As the girl’s own theory was that all the dragging there might be would be upward, and moreover administered by herself, she could look at her aunt with a cold and inscrutable eye.
‘Very well, then, I shall be out of your sight, from the pinnacle you occupy, and I sha’n’t trouble you.’
‘Do you reproach me for my disinterested exertions, for the way I’ve toiled over you, the way I’ve lived for you?’ Miss Tramore demanded.
‘Don’t reproach me for being kind to my mother and I won’t reproach you for anything.’
‘She’ll keep you out of everything – she’ll make you miss everything,’ Miss Tramore continued.
‘Then she’ll make me miss a great deal that’s odious,’ said the girl.
‘You’re too young for such extravagances,’ her aunt declared.
‘And yet Edith, who is younger than I, seems to be too old for them: how do you arrange that? My mother’s society will make me older,’ Rose replied.
‘Don’t speak to me of your mother; you have no mother.’

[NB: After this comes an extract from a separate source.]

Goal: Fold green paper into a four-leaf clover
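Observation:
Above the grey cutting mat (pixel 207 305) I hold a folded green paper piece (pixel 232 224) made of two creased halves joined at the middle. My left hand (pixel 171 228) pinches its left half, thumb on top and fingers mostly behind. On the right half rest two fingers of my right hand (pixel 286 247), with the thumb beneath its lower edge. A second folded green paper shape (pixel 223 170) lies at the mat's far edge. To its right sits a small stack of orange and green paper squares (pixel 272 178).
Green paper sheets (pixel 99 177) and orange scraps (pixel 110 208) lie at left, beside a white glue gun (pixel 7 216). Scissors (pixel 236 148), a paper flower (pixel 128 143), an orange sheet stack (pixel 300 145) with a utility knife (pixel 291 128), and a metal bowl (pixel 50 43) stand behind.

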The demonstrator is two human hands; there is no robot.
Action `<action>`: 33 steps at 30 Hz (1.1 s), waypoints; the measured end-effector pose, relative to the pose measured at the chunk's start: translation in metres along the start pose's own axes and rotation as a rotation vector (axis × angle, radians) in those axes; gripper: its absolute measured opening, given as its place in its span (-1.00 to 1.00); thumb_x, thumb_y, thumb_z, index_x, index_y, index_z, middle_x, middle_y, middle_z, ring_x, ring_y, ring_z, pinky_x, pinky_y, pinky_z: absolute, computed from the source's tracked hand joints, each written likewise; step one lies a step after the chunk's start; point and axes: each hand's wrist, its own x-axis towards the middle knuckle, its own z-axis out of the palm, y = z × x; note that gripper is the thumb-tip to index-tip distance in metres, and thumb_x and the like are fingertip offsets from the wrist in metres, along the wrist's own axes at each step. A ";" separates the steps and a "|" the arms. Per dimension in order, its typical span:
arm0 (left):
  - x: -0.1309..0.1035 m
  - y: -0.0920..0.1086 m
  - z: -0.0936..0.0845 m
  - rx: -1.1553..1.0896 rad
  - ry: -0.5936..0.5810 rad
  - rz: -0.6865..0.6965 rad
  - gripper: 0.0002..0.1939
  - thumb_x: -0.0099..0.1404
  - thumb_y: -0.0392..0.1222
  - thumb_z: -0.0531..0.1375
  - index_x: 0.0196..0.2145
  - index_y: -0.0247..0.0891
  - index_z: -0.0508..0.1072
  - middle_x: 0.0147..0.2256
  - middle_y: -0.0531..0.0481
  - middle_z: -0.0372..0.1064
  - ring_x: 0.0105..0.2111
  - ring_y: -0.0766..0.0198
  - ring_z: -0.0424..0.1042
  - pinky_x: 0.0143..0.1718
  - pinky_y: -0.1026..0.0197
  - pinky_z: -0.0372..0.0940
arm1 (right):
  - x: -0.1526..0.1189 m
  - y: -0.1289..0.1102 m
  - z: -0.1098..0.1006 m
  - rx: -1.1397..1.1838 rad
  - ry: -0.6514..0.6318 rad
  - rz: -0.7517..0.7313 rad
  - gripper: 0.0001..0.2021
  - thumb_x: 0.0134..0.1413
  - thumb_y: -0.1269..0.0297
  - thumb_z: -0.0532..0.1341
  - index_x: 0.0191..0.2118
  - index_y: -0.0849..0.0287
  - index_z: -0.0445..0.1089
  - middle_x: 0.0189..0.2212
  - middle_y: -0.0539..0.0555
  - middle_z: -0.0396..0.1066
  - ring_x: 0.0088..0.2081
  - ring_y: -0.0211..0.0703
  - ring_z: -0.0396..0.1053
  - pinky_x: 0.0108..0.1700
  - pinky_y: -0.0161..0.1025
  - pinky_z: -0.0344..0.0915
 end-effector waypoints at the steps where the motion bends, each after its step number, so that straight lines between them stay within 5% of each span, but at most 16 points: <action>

‘Then if I’m an orphan I must settle things for myself.’
‘Do you justify her, do you approve of her?’ cried Miss Tramore, who was inferior to her niece in capacity for retort and whose limitations made the girl appear pert.
Rose looked at her a moment in silence; then she said, turning away: ‘I think she’s charming.’
‘And do you propose to become charming in the same manner?’
‘Her manner is perfect; it would be an excellent model. But I can’t discuss my mother with you.’
‘You’ll have to discuss her with some other people!’ Miss Tramore proclaimed, going out of the room.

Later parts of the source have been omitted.